_PROMPT_: Copy out every line of the material below, character for character, apart from the pictures.

_STORED DATA_:

===

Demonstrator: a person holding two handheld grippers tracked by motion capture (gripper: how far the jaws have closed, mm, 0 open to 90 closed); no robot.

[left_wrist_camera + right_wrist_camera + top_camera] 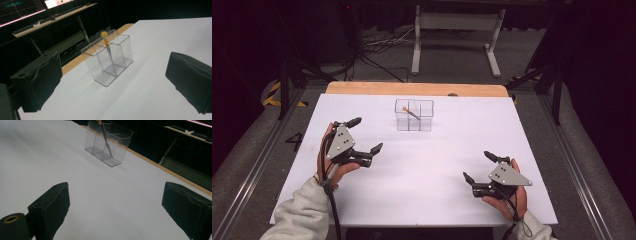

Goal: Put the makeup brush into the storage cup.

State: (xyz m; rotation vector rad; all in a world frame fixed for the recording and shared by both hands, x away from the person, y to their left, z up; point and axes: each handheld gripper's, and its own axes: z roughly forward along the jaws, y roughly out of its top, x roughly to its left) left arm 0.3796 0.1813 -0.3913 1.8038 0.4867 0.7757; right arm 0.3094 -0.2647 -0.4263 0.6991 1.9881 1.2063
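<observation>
- On the table (422, 165), toward its far edge and about midway across, stands a clear box (414, 115) with inner walls that split it into compartments.
- In the box a brush (410, 113) with a yellow tip leans at a tilt, tip up; in the left gripper view the brush (106, 41) rests against a divider with its lower end down in a middle compartment of the box (110, 60).
- The right gripper view shows the box (108, 141) from the other side, the thin brush (105, 140) slanting down inside it (the tip is cut off by the top edge there).
- The left gripper (364, 135) hovers at the near left of the table, held in the left hand (329, 160); its jaws stand wide apart with nothing between them.
- The left gripper is near the box, to its left and nearer the person, and does not touch it; seen along its own jaws, the box sits between them farther off.
- The right gripper (477, 167) is at the near right, held in the right hand (507, 195), jaws likewise spread and holding nothing.
- The right gripper is well apart from the box, with bare white table in between.
- Both forearms, in light sleeves (299, 212), come in from the near edge.
</observation>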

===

_SOLUTION FOR THIS TASK_:
Demonstrator: a person holding two handheld grippers tracked by motion capture (gripper: how far the jaws have closed, mm, 0 open to 90 closed); no robot.

[left_wrist_camera + right_wrist_camera + top_camera] 

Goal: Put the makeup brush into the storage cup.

State: (xyz m; rotation vector rad; all in a world frame fixed for the recording and shared by both hands, x away from the person, y to their left, z up; point and axes: each handheld gripper's, and its own axes: z roughly forward along the jaws, y roughly out of its top, x roughly to its left) left arm 0.3796 0.1813 -0.3913 1.8038 0.4867 0.7757; right arm 0.3094 -0.2647 -0.4263 0.6991 1.9881 1.2063
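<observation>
- On the table (422, 165), toward its far edge and about midway across, stands a clear box (414, 115) with inner walls that split it into compartments.
- In the box a brush (410, 113) with a yellow tip leans at a tilt, tip up; in the left gripper view the brush (106, 41) rests against a divider with its lower end down in a middle compartment of the box (110, 60).
- The right gripper view shows the box (108, 141) from the other side, the thin brush (105, 140) slanting down inside it (the tip is cut off by the top edge there).
- The left gripper (364, 135) hovers at the near left of the table, held in the left hand (329, 160); its jaws stand wide apart with nothing between them.
- The left gripper is near the box, to its left and nearer the person, and does not touch it; seen along its own jaws, the box sits between them farther off.
- The right gripper (477, 167) is at the near right, held in the right hand (507, 195), jaws likewise spread and holding nothing.
- The right gripper is well apart from the box, with bare white table in between.
- Both forearms, in light sleeves (299, 212), come in from the near edge.
</observation>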

No further output is required for this exercise.